Excerpted records

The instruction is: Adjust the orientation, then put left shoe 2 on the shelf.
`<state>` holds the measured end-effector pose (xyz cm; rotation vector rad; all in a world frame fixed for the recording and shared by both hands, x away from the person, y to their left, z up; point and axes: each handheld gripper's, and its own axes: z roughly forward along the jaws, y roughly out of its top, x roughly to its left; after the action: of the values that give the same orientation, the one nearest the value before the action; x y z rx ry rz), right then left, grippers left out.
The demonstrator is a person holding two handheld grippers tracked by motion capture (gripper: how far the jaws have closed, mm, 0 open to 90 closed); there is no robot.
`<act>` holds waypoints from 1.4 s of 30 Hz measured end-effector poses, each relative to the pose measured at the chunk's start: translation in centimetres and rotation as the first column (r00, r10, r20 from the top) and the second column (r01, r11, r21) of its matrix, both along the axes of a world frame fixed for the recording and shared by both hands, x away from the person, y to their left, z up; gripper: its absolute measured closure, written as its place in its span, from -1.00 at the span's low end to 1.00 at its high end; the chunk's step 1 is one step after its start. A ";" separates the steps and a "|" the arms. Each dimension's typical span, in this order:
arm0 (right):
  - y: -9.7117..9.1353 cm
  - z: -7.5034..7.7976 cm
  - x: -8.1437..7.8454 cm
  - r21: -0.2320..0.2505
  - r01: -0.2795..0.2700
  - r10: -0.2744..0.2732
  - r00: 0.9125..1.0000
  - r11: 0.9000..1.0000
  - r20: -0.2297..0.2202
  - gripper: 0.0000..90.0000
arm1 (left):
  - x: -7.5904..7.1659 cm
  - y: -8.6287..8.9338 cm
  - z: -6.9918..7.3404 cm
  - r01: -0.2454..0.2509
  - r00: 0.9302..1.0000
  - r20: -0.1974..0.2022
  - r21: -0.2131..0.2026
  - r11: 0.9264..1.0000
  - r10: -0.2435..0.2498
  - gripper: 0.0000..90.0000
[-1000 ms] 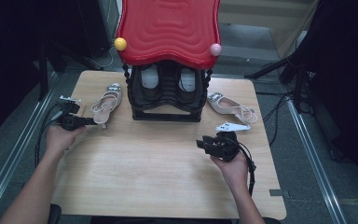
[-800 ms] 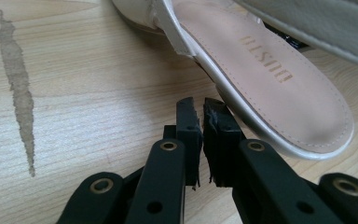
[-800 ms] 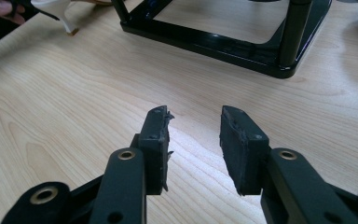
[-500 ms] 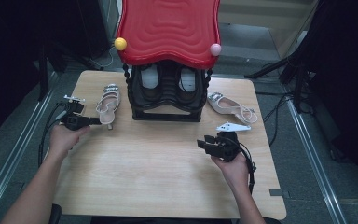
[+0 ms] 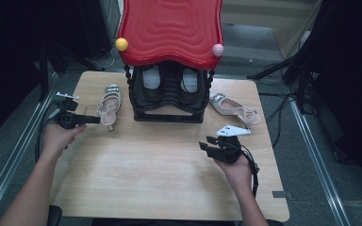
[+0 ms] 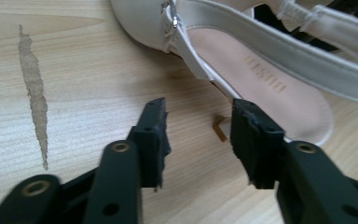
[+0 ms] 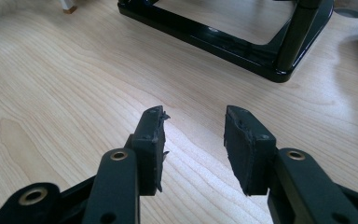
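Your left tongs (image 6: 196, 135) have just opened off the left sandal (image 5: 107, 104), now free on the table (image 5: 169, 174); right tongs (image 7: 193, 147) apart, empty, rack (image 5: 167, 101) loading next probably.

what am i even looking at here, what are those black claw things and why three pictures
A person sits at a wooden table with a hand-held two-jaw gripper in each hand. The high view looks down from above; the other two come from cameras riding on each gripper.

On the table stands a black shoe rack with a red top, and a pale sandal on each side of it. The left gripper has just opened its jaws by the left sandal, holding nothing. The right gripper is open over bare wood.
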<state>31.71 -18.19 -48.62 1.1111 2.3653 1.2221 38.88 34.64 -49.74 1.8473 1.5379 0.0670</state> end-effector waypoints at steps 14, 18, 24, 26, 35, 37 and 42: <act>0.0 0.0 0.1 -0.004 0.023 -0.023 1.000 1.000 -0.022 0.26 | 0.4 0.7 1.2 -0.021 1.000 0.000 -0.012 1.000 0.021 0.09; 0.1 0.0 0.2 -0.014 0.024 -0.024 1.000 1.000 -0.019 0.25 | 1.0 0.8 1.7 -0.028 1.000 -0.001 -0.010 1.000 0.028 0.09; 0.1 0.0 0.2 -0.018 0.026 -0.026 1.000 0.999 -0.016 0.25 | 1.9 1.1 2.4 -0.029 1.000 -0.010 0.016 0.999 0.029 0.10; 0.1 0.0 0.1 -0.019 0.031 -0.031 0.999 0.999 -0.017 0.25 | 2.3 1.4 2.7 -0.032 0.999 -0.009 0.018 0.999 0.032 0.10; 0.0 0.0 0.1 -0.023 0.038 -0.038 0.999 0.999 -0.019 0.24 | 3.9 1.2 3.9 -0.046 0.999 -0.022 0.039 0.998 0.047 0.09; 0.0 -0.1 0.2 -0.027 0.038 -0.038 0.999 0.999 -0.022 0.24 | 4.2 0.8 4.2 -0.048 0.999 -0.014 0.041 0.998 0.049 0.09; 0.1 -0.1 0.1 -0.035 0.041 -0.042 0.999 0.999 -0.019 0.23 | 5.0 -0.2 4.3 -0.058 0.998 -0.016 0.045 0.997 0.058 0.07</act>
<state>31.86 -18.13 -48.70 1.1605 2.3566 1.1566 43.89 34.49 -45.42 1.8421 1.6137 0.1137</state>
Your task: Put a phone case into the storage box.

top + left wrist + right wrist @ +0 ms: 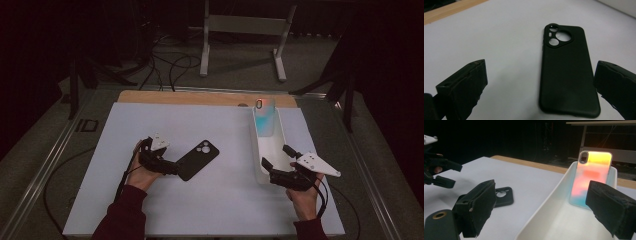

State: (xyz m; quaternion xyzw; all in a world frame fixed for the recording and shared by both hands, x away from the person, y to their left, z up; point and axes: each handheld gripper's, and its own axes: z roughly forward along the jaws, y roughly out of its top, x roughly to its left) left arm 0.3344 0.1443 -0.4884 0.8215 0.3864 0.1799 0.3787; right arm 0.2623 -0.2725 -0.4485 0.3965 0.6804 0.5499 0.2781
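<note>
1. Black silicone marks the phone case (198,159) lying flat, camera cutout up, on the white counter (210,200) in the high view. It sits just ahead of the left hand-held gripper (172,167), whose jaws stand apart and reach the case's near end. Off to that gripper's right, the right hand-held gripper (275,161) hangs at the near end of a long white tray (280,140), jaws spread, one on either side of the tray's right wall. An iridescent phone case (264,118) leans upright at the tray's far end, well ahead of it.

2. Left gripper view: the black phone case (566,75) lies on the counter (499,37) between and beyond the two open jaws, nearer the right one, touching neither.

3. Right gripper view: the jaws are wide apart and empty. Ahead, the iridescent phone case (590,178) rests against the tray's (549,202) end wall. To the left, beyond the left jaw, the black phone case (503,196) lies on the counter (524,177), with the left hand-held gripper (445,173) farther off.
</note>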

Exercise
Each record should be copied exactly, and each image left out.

Written response
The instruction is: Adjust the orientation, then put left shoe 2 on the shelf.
`<state>` holds the measured end-effector pose (xyz cm; rotation vector rad; all in a world frame fixed for the recording and shared by both hands, x away from the person, y to their left, z up; point and axes: each handheld gripper's, and its own axes: z roughly forward along the jaws, y roughly out of its top, x roughly to its left; after the action: of the values that give the same orientation, the one nearest the value before the action; x y z rx ry rz), right then left, grippers left out.
The demonstrator is a person holding two handheld grippers tracked by motion capture (gripper: how far the jaws have closed, mm, 0 open to 90 closed); there is no robot.
`<act>` holds waypoints from 1.4 s of 30 Hz measured end-effector poses, each relative to the pose measured at the chunk's start: translation in centimetres and rotation as the first column (r00, r10, r20 from the top) and the second column (r01, r11, r21) of its matrix, both along the axes of a world frame fixed for the recording and shared by both hands, x away from the person, y to their left, z up; gripper: its absolute measured closure, written as its place in its span, from -1.00 at the span's low end to 1.00 at its high end; the chunk's step 1 is one step after its start. A ";" separates the steps and a "|" the arms. Each dimension's typical span, in this order:
arm0 (right):
  - y: -9.7117..9.1353 cm
  - z: -7.5034..7.7976 cm
  - x: -8.1437..7.8454 cm
  - r21: -0.2320..0.2505
  - r01: -0.2795..0.2700
  - r10: -0.2744..0.2732
  - r00: 0.9125..1.0000
  - r11: 0.9000..1.0000
  - r20: -0.2297..0.2202
  - gripper: 0.0000..90.0000
arm1 (left):
  - x: -7.5904..7.1659 cm
  - y: -8.6287..8.9338 cm
  - z: -6.9918..7.3404 cm
  - r01: -0.2454..0.2509
  - r00: 0.9302..1.0000
  - r20: -0.1974..0.2022
  - r21: -0.2131..0.2026
  - r11: 0.9264..1.0000
  - r10: -0.2435..0.2498
  - gripper: 0.0000..90.0000
[-1000 ms] 
[-800 ms] 
[-800 ms] 
[-500 ms] 
[+0 ms] 
[+0 ms] 
[+0 ms] 
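Your left tongs (image 6: 196, 135) have just opened off the left sandal (image 5: 107, 104), now free on the table (image 5: 169, 174); right tongs (image 7: 193, 147) apart, empty, rack (image 5: 167, 101) loading next probably.

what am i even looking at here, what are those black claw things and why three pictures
A person sits at a wooden table with a hand-held two-jaw gripper in each hand. The high view looks down from above; the other two come from cameras riding on each gripper.

On the table stands a black shoe rack with a red top, and a pale sandal on each side of it. The left gripper has just opened its jaws by the left sandal, holding nothing. The right gripper is open over bare wood.
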<state>31.71 -18.19 -48.62 1.1111 2.3653 1.2221 38.88 34.64 -49.74 1.8473 1.5379 0.0670</state> end-effector waypoints at steps 14, 18, 24, 26, 35, 37 and 42: <act>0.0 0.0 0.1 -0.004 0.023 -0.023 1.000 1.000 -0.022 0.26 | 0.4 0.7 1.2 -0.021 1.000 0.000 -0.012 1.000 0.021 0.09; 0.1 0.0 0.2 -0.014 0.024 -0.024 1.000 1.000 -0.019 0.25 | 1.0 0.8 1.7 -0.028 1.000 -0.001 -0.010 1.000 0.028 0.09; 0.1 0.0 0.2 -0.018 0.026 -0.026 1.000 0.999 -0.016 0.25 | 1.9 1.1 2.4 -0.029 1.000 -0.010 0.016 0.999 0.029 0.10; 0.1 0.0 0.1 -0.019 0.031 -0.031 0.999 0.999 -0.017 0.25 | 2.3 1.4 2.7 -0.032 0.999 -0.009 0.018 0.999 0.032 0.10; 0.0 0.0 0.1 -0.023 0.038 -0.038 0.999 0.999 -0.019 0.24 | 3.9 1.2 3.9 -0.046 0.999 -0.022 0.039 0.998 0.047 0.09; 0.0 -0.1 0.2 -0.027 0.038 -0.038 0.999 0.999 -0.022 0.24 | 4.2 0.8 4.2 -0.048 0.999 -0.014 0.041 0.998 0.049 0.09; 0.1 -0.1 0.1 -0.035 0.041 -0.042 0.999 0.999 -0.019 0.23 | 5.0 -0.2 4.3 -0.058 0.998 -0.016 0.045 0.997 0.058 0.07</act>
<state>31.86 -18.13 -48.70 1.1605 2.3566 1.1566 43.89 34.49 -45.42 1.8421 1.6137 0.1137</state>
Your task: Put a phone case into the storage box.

top + left wrist + right wrist @ +0 ms: 

State: (xyz m; quaternion xyzw; all in a world frame fixed for the recording and shared by both hands, x away from the person, y to their left, z up; point and axes: each handheld gripper's, and its own axes: z roughly forward along the jaws, y roughly out of its top, x roughly to its left) left arm 0.3344 0.1443 -0.4884 0.8215 0.3864 0.1799 0.3787; right arm 0.2623 -0.2725 -0.4485 0.3965 0.6804 0.5499 0.2781
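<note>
1. Black silicone marks the phone case (198,159) lying flat, camera cutout up, on the white counter (210,200) in the high view. It sits just ahead of the left hand-held gripper (172,167), whose jaws stand apart and reach the case's near end. Off to that gripper's right, the right hand-held gripper (275,161) hangs at the near end of a long white tray (280,140), jaws spread, one on either side of the tray's right wall. An iridescent phone case (264,118) leans upright at the tray's far end, well ahead of it.

2. Left gripper view: the black phone case (566,75) lies on the counter (499,37) between and beyond the two open jaws, nearer the right one, touching neither.

3. Right gripper view: the jaws are wide apart and empty. Ahead, the iridescent phone case (590,178) rests against the tray's (549,202) end wall. To the left, beyond the left jaw, the black phone case (503,196) lies on the counter (524,177), with the left hand-held gripper (445,173) farther off.
</note>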

Exercise complete, with nothing further to add.